Re: [PATCH 18/30] x86, kaiser: map virtually-addressed performance monitoring buffers
From: Andy Lutomirski
Date: Tue Nov 14 2017 - 14:24:51 EST
On Tue, Nov 14, 2017 at 11:10 AM, Hugh Dickins <hughd@xxxxxxxxxx> wrote:
> On Tue, 14 Nov 2017, Dave Hansen wrote:
>> On 11/14/2017 10:20 AM, Peter Zijlstra wrote:
>> > On Fri, Nov 10, 2017 at 11:31:39AM -0800, Dave Hansen wrote:
>> >> static int alloc_ds_buffer(int cpu)
>> >> {
>> >> + struct debug_store *ds = per_cpu_ptr(&cpu_debug_store, cpu);
>> >>
>> >> + memset(ds, 0, sizeof(*ds));
>> > Still wondering about that memset...
>
> Sorry, my attention is far away at the moment.
>
>>
>> My guess is that it was done to mirror the zeroing done by the original
>> kzalloc().
>
> You guess right.
>
>> But, I think you're right that it's zero'd already by virtue
>> of being static:
>>
>> static
>> DEFINE_PER_CPU_SHARED_ALIGNED_USER_MAPPED(struct debug_store,
>> cpu_debug_store);
>>
>> I'll queue a cleanup, or update it if I re-post the set.
>
> I was about to agree, but now I'm not so sure.
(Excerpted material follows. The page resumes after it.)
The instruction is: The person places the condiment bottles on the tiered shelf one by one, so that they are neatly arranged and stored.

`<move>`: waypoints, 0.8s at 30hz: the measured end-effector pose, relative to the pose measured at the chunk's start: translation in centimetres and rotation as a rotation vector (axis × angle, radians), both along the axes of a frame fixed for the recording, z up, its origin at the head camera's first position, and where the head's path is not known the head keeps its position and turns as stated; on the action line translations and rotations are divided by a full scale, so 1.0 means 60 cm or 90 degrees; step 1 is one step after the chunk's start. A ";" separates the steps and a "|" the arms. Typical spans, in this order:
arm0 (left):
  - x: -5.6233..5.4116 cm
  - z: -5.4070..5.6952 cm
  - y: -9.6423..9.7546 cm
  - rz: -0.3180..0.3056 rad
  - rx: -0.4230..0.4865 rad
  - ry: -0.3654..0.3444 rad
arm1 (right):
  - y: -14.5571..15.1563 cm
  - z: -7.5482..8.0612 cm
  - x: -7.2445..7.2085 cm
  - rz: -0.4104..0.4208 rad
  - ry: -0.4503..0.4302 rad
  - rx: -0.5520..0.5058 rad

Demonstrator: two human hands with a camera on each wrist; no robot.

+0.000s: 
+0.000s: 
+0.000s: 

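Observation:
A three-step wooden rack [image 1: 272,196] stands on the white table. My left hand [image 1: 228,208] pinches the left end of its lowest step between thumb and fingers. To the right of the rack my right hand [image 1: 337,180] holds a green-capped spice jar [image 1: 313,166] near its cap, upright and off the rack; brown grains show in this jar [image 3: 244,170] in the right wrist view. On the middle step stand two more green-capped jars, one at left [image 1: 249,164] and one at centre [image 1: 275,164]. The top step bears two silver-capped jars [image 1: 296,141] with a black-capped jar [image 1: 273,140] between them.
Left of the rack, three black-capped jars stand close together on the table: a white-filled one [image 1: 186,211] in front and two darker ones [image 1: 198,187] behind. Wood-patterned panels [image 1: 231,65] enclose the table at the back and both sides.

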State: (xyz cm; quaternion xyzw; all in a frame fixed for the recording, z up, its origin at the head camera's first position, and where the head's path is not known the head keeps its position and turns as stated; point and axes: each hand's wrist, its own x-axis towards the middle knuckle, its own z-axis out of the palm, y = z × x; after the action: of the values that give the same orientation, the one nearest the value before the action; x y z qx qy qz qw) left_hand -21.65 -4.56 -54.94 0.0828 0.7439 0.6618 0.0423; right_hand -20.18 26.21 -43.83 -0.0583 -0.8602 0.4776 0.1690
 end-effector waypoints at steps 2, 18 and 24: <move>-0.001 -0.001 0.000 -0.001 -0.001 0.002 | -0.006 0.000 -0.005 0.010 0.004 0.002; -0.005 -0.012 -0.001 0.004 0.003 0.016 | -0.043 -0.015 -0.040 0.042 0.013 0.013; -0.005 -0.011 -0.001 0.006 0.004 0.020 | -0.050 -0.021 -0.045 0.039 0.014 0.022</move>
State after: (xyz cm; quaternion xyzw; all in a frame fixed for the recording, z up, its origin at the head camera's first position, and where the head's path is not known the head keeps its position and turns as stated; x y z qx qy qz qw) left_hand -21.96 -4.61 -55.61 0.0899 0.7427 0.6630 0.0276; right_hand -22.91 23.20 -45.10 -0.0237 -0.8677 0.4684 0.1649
I don't know much
> about these PMC things, but at a glance it looks like what is reserved
> by x86_reserve_hardware() may later be released by x86_release_hardware(),
> and then later reserved again by x86_reserve_hardware(). And although
> the static per-cpu area would be zeroed the first time, the second time
> it will contain data left over from before, so really needs the memset?
>
For an upstream solution, I would really really like to see
DEFINE_PER_CPU_SHARED_ALIGNED_USER_MAPPED and friends completely gone
and to use cpu_entry_area instead. I don't know whether this has any
material impact on this particular discussion, though.